>>>

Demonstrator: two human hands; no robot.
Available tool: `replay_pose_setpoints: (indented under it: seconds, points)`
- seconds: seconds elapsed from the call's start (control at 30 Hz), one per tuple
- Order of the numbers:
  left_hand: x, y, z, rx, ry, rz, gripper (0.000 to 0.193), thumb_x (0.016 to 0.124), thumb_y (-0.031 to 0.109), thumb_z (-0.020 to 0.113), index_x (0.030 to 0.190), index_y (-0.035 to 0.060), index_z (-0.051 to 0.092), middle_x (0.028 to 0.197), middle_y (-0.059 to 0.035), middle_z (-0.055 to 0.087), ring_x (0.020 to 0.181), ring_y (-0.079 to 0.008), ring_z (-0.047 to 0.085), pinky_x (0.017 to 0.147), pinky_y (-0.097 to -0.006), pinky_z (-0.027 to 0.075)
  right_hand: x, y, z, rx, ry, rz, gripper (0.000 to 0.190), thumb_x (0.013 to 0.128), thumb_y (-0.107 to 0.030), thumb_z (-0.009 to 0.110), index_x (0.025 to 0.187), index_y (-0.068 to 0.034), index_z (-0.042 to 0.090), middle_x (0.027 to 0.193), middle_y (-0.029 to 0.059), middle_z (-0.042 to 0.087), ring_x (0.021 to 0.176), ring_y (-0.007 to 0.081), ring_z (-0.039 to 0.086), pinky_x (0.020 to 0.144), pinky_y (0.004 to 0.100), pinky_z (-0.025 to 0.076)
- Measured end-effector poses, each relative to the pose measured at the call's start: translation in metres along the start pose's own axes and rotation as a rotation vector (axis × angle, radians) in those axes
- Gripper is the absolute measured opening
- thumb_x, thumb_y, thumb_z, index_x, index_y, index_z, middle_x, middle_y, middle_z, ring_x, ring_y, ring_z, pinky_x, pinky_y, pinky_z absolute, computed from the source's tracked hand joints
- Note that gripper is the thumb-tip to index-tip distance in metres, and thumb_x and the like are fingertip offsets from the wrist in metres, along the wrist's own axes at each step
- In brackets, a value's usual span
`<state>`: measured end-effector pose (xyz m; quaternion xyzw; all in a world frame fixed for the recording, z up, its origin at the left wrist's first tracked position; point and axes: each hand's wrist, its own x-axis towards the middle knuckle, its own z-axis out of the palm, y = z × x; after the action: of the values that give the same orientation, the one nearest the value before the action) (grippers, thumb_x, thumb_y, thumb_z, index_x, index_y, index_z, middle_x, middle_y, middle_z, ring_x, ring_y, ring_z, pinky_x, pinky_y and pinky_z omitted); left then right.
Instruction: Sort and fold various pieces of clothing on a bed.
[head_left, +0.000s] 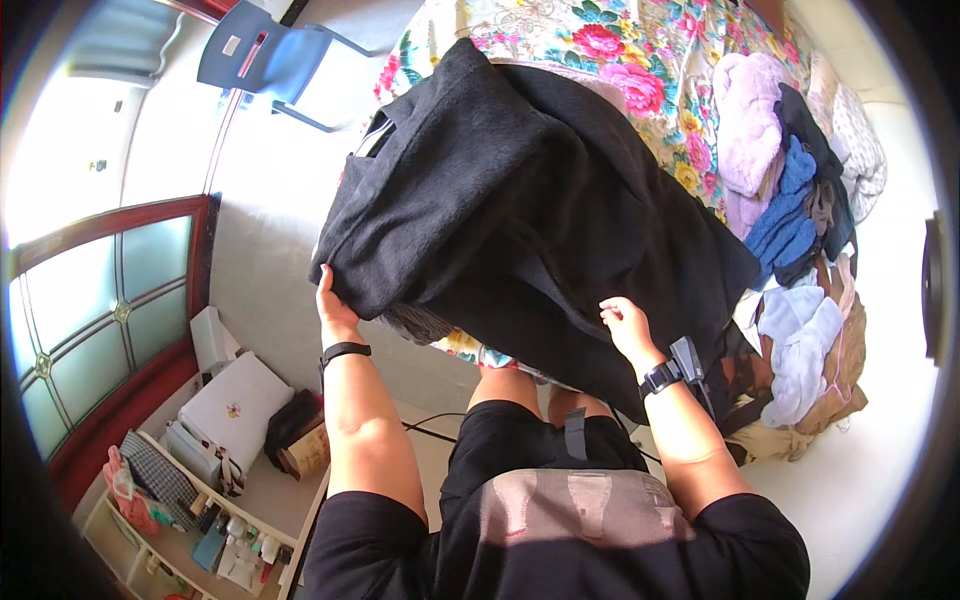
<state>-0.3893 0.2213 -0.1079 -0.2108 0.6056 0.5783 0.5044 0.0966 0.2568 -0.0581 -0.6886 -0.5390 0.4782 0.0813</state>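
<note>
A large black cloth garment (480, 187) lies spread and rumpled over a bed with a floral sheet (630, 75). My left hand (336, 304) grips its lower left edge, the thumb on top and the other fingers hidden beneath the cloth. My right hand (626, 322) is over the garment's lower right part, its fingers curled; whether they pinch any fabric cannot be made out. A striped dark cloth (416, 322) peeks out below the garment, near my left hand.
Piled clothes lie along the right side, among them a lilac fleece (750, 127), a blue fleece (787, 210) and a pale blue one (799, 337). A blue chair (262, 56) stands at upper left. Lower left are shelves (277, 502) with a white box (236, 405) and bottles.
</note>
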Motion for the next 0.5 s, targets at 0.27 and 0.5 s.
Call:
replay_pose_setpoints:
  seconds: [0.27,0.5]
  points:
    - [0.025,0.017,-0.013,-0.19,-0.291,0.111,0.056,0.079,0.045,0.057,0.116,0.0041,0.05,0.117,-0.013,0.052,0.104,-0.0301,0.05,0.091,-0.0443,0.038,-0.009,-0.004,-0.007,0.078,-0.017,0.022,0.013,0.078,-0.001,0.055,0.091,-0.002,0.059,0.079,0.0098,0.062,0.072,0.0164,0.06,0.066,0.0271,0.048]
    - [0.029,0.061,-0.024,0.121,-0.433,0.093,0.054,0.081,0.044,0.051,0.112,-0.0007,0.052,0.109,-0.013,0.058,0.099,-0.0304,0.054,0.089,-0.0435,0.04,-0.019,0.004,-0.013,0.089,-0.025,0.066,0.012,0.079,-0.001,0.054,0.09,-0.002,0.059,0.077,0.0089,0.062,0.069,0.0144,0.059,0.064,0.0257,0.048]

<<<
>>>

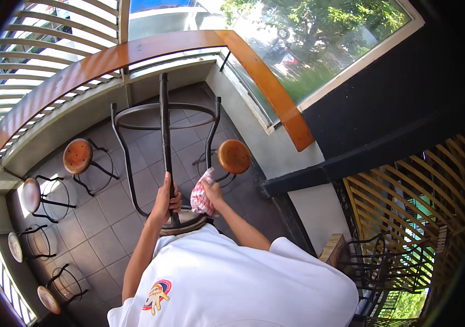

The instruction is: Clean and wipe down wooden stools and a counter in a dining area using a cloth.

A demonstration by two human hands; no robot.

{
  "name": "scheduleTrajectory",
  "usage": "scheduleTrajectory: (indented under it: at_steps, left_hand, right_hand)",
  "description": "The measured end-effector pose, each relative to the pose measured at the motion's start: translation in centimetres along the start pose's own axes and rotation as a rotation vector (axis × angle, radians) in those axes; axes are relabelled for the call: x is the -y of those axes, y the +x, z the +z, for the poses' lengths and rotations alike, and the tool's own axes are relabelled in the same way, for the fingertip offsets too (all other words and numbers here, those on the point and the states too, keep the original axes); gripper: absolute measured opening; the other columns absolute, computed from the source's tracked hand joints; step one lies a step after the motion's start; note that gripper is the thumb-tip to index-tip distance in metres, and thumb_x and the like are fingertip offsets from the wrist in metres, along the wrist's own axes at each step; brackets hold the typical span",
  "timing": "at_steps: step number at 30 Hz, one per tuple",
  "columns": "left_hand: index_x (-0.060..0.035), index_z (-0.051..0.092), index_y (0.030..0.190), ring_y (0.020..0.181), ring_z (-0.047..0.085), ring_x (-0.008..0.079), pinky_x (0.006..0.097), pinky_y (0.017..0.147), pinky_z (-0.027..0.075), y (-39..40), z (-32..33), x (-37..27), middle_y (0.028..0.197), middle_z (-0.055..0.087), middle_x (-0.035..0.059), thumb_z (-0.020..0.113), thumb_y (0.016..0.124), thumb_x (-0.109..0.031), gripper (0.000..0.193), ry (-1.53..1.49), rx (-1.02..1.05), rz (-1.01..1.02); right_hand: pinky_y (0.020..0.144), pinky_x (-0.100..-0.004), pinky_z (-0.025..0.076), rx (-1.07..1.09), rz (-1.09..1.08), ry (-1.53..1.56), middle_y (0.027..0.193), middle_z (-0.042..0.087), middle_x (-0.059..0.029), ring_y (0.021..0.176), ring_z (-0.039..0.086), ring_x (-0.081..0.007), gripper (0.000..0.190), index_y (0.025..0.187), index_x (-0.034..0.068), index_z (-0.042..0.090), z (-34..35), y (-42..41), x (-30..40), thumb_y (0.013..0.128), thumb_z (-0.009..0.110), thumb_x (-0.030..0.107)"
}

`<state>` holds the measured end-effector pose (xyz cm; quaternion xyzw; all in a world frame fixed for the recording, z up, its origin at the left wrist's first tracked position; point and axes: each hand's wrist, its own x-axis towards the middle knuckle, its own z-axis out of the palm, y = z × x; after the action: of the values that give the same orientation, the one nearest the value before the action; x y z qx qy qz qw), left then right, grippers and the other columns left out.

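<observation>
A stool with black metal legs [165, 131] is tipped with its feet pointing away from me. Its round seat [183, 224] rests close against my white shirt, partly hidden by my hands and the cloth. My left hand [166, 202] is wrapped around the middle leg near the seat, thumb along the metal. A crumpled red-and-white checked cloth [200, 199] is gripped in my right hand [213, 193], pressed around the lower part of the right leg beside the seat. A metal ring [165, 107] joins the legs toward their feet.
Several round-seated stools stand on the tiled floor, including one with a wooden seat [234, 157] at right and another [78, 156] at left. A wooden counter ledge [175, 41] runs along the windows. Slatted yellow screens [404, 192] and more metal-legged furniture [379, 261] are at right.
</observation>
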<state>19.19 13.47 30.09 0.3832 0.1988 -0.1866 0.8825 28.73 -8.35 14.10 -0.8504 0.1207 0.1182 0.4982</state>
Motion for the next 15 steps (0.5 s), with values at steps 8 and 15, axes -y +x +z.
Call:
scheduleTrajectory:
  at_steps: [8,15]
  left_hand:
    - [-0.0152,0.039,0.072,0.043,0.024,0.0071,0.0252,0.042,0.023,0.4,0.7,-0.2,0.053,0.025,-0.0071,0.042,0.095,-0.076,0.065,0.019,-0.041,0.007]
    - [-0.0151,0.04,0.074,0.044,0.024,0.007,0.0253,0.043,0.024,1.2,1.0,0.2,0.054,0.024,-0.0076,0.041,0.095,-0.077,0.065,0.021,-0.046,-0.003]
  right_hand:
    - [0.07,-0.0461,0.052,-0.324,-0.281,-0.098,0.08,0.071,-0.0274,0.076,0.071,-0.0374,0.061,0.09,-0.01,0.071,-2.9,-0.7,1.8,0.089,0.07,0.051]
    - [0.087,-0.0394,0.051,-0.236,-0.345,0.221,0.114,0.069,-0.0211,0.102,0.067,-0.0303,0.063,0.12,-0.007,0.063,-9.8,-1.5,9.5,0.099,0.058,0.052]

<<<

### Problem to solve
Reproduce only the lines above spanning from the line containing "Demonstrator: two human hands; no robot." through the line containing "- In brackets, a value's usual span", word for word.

### Answer below
Demonstrator: two human hands; no robot.
Available tool: `replay_pose_setpoints: (indented under it: seconds, points)`
- seconds: seconds elapsed from the call's start (control at 30 Hz), one per tuple
- Order of the numbers:
  left_hand: x, y, z, rx, ry, rz, gripper (0.000 to 0.193), thumb_x (0.016 to 0.124), thumb_y (-0.031 to 0.109), thumb_z (-0.020 to 0.113), index_x (0.030 to 0.190), index_y (-0.035 to 0.060), index_z (-0.051 to 0.092), middle_x (0.028 to 0.197), middle_y (-0.059 to 0.035), middle_z (-0.055 to 0.087), ring_x (0.020 to 0.181), ring_y (-0.079 to 0.008), ring_z (-0.047 to 0.085), pinky_x (0.017 to 0.147), pinky_y (-0.097 to -0.006), pinky_z (-0.027 to 0.075)
  right_hand: x, y, z, rx, ry, rz, gripper (0.000 to 0.190), thumb_x (0.013 to 0.128), thumb_y (-0.107 to 0.030), thumb_z (-0.009 to 0.110), index_x (0.025 to 0.187), index_y (-0.068 to 0.034), index_z (-0.042 to 0.090), middle_x (0.027 to 0.193), middle_y (-0.029 to 0.059), middle_z (-0.042 to 0.087), ring_x (0.021 to 0.176), ring_y (-0.007 to 0.081), ring_z (-0.039 to 0.086), pinky_x (0.020 to 0.144), pinky_y (0.004 to 0.100), pinky_z (-0.025 to 0.076)
- Measured end-effector poses, each relative to the pose measured at the call's start: translation in metres along the start pose's own axes and rotation as a rotation vector (axis × angle, radians) in those axes
- Gripper is the absolute measured opening
- thumb_x, thumb_y, thumb_z, index_x, index_y, index_z, middle_x, middle_y, middle_z, ring_x, ring_y, ring_z, pinky_x, pinky_y, pinky_z absolute, computed from the source's tracked hand joints
- Note that gripper is the thumb-tip to index-tip distance in metres, and thumb_x and the like are fingertip offsets from the wrist in metres, along the wrist's own axes at each step
- In brackets, a value's usual span

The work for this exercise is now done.